Setelah berendam di air selama hampir tiga jam, Landuodu akhirnya keluar dari air, mengenakan piyama dan pergi ke ruang belajar untuk mengerjakan pekerjaan rumahnya.


Saya mengeluarkan buku itu dan tiba-tiba ingat bahwa saya belum makan permen, jadi saya mengeluarkan permen berwarna, melepas kertas gula, memasukkan permen ke mulut, dan dengan hati-hati mengemas kertas gula, kemudian saya mulai mengerjakan pekerjaan rumah.


Hanya setelah beberapa pertanyaan, telepon di desktop berdering, itu adalah panggilan video dari Lacrosse.


Lan Duo mengambilnya dan meletakkan telepon di depannya.
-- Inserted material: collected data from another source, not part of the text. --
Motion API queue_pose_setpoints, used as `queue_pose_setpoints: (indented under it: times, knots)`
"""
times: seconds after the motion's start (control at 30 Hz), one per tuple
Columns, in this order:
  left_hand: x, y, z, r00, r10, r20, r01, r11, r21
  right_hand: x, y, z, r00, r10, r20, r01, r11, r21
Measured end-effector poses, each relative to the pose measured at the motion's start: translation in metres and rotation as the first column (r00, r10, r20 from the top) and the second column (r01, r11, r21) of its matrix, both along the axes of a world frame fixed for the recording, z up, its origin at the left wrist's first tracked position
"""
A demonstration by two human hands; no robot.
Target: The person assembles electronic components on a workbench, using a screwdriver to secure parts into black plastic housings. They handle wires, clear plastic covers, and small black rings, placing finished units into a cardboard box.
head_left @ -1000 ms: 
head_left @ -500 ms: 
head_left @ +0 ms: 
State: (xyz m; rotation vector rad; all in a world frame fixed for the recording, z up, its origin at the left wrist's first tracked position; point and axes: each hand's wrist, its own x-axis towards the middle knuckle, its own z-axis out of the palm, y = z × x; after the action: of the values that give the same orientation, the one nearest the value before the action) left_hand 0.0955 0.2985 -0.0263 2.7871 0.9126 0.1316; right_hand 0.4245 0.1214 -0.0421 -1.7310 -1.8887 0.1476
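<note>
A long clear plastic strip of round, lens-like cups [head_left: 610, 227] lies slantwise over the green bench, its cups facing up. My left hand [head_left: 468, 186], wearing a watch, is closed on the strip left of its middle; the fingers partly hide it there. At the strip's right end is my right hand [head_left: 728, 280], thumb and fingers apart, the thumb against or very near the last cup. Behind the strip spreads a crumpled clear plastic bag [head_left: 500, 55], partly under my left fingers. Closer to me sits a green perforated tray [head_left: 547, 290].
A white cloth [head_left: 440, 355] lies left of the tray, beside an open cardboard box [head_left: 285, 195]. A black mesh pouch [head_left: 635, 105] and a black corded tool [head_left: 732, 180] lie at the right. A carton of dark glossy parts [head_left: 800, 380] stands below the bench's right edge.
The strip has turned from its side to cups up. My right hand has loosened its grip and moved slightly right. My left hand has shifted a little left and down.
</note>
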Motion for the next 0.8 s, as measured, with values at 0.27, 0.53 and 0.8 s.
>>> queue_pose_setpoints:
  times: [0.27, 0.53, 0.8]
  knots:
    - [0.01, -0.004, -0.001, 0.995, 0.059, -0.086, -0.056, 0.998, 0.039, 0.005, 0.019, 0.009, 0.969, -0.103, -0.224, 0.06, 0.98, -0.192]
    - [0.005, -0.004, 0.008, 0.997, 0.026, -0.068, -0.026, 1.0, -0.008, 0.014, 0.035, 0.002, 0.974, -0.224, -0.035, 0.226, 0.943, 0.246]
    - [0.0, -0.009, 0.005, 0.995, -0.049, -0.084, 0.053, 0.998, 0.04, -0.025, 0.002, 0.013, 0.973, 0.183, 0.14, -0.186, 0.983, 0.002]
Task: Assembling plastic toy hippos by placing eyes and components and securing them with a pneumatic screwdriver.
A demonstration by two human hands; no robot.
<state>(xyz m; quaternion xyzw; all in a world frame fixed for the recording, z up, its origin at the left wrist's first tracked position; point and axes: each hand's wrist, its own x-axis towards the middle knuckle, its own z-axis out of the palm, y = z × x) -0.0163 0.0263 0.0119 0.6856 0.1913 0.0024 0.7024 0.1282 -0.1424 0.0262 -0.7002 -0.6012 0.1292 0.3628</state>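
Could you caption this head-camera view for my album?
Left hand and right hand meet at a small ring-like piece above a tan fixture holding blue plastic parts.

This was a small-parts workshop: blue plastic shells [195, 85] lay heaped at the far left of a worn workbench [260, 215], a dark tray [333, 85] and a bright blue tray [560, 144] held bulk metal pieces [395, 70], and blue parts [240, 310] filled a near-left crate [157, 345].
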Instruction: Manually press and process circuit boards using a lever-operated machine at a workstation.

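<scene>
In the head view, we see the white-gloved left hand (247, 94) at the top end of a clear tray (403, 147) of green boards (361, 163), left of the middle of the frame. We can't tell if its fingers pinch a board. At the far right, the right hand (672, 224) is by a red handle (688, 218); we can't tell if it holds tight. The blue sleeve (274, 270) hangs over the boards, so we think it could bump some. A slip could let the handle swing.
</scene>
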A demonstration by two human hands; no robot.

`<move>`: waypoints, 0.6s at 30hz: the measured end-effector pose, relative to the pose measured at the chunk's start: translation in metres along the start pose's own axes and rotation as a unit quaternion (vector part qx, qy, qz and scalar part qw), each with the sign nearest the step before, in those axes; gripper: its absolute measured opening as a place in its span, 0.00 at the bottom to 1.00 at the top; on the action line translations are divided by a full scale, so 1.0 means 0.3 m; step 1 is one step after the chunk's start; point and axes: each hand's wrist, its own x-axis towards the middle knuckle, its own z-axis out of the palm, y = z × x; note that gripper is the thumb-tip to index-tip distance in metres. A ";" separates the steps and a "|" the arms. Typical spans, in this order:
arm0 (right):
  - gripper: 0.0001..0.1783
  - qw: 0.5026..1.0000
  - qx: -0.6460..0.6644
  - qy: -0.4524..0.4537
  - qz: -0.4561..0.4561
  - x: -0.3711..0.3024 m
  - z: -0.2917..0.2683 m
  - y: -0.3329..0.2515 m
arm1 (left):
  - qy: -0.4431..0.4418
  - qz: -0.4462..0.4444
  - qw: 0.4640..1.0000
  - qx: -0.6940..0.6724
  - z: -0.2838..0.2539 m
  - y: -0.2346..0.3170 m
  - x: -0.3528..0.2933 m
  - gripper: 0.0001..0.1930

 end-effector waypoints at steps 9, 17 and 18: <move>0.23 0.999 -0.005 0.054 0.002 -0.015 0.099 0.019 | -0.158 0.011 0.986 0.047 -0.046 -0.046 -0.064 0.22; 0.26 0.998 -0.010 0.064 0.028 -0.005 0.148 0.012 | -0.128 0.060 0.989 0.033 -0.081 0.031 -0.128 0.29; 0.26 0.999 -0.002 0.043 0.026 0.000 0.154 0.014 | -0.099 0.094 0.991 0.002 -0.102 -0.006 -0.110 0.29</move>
Wajah tampan dan cantik Jun Yue muncul di depannya seperti ini, tapi sayangnya, aku hanya bisa melihatnya, aku tidak bisa menyentuhnya, dan aku tidak bisa mencium.


"Lacrosse, aku merindukanmu."


Begitu aku melihat Junyue, frasa "Aku merindukanmu" baru saja keluar. Dalam kata-kata lembut dan lilin, dengan nada sedih, mata biru berkibar, pingsan, seolah-olah ada air mata mengambang, lihat Sangat menyedihkan.


Wajah tegas Jun Yue mereda, dengan nada lembut: "Duoduo, aku akan kembali dalam beberapa hari."


"Tapi ..." Masih ada beberapa hari lagi. Semakin aku memikirkannya, semakin aku merasa dirugikan, dan air mata sepertinya memiliki kecenderungan untuk pecah kapan saja.


“Duoduo sangat patuh, dia tidak akan menangis, kan?” Jun Yue berbisik pelan. Dia tidak bisa melihat gadis kecil itu menangis.